This batch pattern scales to any catalog size. You can extend it with callback URLs (callback_url parameter) instead of polling, which is more efficient for large batches — the API sends a POST to your endpoint when each video completes.

Product Video Prompt Templates

Here are field-tested prompt templates for common e-commerce video needs:

PRODUCT_TEMPLATES = {
    "rotation_360": (
        "@Image1 is the product. "
        "Full 360-degree rotation on a clean background. "
        "Consistent studio lighting throughout the rotation. "
        "Smooth, steady turntable motion. "
        "Product catalog photography style."
    ),
    "unboxing_reveal": (
        "@Image1 is the product. "
        "The product emerges from soft tissue paper inside a premium box. "
        "Hands carefully lift it into view. "
        "Camera slowly pushes in as the product is revealed. "
        "Luxury unboxing experience. Warm lighting."
    ),
    "hero_shot": (
        "@Image1 is the product. "
        "Dramatic hero shot. The product rises into frame against a dark background. "
        "Volumetric light beams hit the product from the side. "
        "Slow motion. Particles float in the light. "
        "Epic product launch trailer aesthetic."
    ),
    "in_use": (
        "@Image1 is the product. "
        "Someone picks up the product and uses it naturally. "
        "Lifestyle setting with soft natural window light. "
        "Medium close-up. The camera follows the interaction. "
        "Authentic, relatable product usage."
    ),
}

Common Mistakes and How to Fix Them

After hundreds of API calls, clear patterns emerge in what works and what fails. Here are the most common mistakes and their fixes.

Mistake 1: Using Realistic Human Face Photos

What happens: The API returns a 400 error or a failed task status.

Why: Seedance 2.0 blocks image-to-video generation from photorealistic human face images. This is a safety policy, not a bug.

Fix: Use illustrated, stylized, or cartoon-style character images instead. Anime characters, oil painting portraits, 3D rendered characters, and silhouettes all work perfectly. If your workflow requires human characters, generate them first using a text-to-image model with a non-photorealistic style.

# Will be rejected
"image_urls": ["https://example.com/real-person-photo.jpg"]

# Works fine
"image_urls": ["https://example.com/illustrated-character.png"]
"image_urls": ["https://example.com/3d-rendered-character.jpg"]
"image_urls": ["https://example.com/anime-character.png"]
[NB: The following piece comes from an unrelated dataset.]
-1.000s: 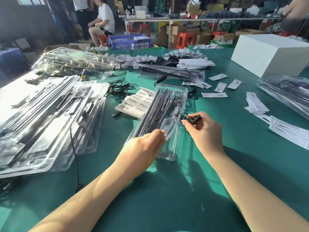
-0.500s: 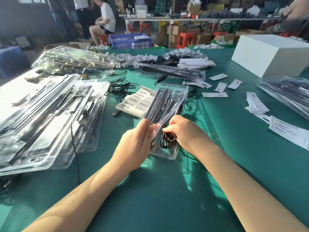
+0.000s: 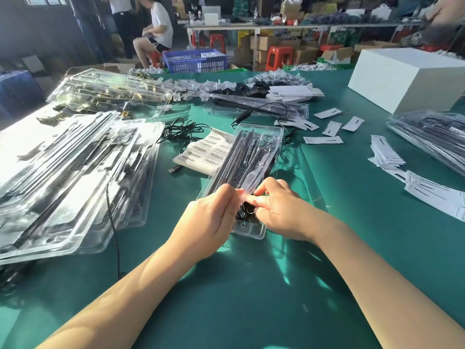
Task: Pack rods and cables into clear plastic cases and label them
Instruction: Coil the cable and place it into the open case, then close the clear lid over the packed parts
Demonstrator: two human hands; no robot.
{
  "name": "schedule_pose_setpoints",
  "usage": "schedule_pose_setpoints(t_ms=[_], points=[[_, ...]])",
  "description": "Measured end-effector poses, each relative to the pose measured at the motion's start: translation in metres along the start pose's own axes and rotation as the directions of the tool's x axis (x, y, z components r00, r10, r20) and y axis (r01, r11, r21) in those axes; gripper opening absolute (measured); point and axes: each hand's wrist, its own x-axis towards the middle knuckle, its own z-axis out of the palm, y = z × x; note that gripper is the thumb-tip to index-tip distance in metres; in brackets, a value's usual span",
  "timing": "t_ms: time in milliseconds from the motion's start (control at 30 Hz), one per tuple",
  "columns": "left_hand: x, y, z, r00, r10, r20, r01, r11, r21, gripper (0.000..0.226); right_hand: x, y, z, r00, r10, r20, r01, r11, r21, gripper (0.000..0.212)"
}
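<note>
While lit by hard side light, head view only:
Clear case (image 3: 251, 157): long, shallow, transparent; lying on green table (image 3: 251, 298), far end angled up-right; near end under both hands.
Rods (image 3: 235, 159): dark, thin, packed lengthwise along the case's left side.
Cable (image 3: 242, 212): black, coiled at the case's near end, between the hands.
Left hand (image 3: 206, 220): fingers curled, pinching a thin clear flap at the near end.
Right hand (image 3: 281, 210): fingers curled, thumb and fingertips pinching the same flap.
Barcode labels (image 3: 203, 152): white sheet touching the case's left edge.
Stacked cases (image 3: 75, 167): glaring pile, far left.
</note>
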Motion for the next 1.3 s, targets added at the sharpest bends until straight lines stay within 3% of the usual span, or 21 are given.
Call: schedule_pose_setpoints(t_ms=[100, 167, 233, 400, 600, 667, 733, 800, 833, 933, 1067, 1133, 1233, 1300], points=[[-0.004, 0.003, 0.003, 0.996, 0.051, 0.067, -0.057, 0.994, 0.088, 0.035, -0.002, 0.0, 0.006, 0.988, -0.039, -0.152, 0.022, 0.994, -0.107, 0.039], [-0.005, 0.004, 0.003, 0.993, 0.082, 0.09, -0.093, 0.988, 0.125, 0.037, -0.004, -0.002, 0.01, 0.932, -0.027, -0.362, -0.02, 0.992, -0.124, 0.029], [-0.004, 0.005, 0.003, 0.989, 0.108, 0.097, -0.121, 0.983, 0.138, 0.044, -0.005, -0.004, 0.01, 0.896, 0.005, -0.444, -0.069, 0.99, -0.126, 0.027], [-0.004, 0.007, 0.001, 0.988, 0.109, 0.105, -0.122, 0.984, 0.128, 0.043, -0.008, 0.003, 0.012, 0.875, -0.078, -0.477, 0.004, 0.988, -0.154, 0.018], [-0.001, 0.01, -0.005, 0.981, 0.037, 0.193, -0.06, 0.991, 0.116, 0.052, -0.009, 0.0, 0.01, 0.894, -0.059, -0.444, -0.035, 0.979, -0.202, 0.021], [-0.001, 0.009, -0.004, 0.968, 0.055, 0.246, -0.098, 0.981, 0.166, 0.05, -0.01, 0.005, 0.006, 0.911, 0.034, -0.411, -0.068, 0.995, -0.067, 0.019], [-0.002, 0.008, -0.003, 0.947, 0.109, 0.303, -0.2, 0.937, 0.287, 0.056, -0.012, 0.013, -0.001, 0.946, 0.142, -0.291, -0.082, 0.974, 0.211, 0.016], [-0.002, 0.008, -0.003, 0.93, 0.141, 0.338, -0.27, 0.888, 0.372, 0.062, -0.016, 0.019, -0.008, 0.968, 0.187, -0.168, -0.081, 0.865, 0.495, 0.018], [-0.002, 0.007, -0.002, 0.922, 0.145, 0.358, -0.285, 0.881, 0.377, 0.062, -0.018, 0.022, -0.011, 0.964, 0.202, -0.171, -0.075, 0.828, 0.555, 0.02], [-0.002, 0.006, 0.002, 0.915, 0.151, 0.375, -0.29, 0.892, 0.347, 0.055, -0.02, 0.031, -0.015, 0.912, 0.276, -0.304, -0.084, 0.85, 0.52, 0.018], [-0.002, 0.006, 0.003, 0.919, 0.142, 0.369, -0.273, 0.903, 0.331, 0.05, -0.017, 0.027, -0.006, 0.918, 0.211, -0.336, -0.089, 0.934, 0.345, 0.01], [-0.003, 0.005, 0.004, 0.928, 0.141, 0.344, -0.257, 0.912, 0.32, 0.049, -0.015, 0.022, -0.002, 0.91, 0.217, -0.352, -0.089, 0.934, 0.345, 0.013], [-0.003, 0.006, 0.008, 0.941, 0.153, 0.302, -0.258, 0.901, 0.35, 0.046, -0.014, 0.021, -0.003, 0.932, 0.258, -0.255, -0.156, 0.92, 0.36, 0.009], [-0.002, 0.008, 0.013, 0.947, 0.155, 0.283, -0.257, 0.893, 0.37, 0.043, -0.01, 0.028, -0.013, 0.885, 0.312, -0.346, -0.188, 0.918, 0.348, 0.011]])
Mistake 2: Static Prompts That Describe Appearance Only

What happens: The generated video shows minimal or no movement. The subject stands still, or only minor camera drift occurs.
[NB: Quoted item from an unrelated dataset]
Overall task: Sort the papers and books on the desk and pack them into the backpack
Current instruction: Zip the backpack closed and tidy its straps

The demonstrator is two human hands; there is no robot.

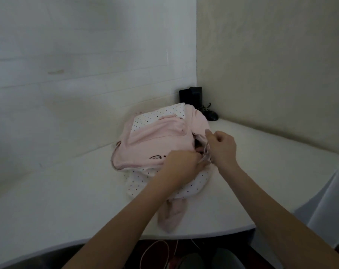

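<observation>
A pink backpack point(155, 140) with white dotted panels lies flat on the white desk point(67, 191), its strap point(172, 212) trailing toward the front edge. Its right side gapes open at a dark slit point(196, 142). My left hand point(181, 164) pinches the backpack's edge at the lower end of that opening. My right hand point(222, 148) grips the pink edge or zipper strip just to the right of it. The two hands nearly touch. No papers or books are visible on the desk; whatever is inside the backpack is hidden.
A black box-shaped object point(191, 98) stands in the far corner against the walls, with a dark computer mouse point(211, 115) and a cable beside it. A pale cloth point(328, 206) hangs at the right. Thin cords point(157, 249) lie below the desk's front edge.
</observation>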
Why: The model takes your prompt literally. If you describe a static scene ("a cat on a windowsill"), you get a nearly static video.

Fix: Always include motion verbs, sequential actions, and environmental dynamics.

# Static: produces near-still video
"prompt": "A beautiful sunset over the ocean with golden light"

# Dynamic: produces engaging video
"prompt": (
    "Waves crash against rocky coastline during golden sunset. "
    "Water sprays upward, catching the warm light. "
    "Camera slowly descends from sky level to water level. "
    "Seabirds glide across the frame. "
    "Light shifts from golden to deep amber."
)

Mistake 3: Wrong Duration for the Content

What happens: Simple actions feel stretched out and awkward, or complex sequences feel rushed and choppy.

Why: Duration must match the complexity of your prompt. A simple product rotation doesn't need 15 seconds. A multi-action character sequence doesn't work in 4 seconds.

Fix: Match duration to prompt complexity:

Prompt Complexity	Actions Described	Recommended Duration
Simple (one motion)	1 action	4–6s
Moderate (2-3 actions)	2–3 sequential actions	6–10s
Complex (narrative)	4+ actions, scene changes	10–15s

Mistake 4: Image URL Issues

What happens: The API returns errors about invalid images, or the task fails during processing.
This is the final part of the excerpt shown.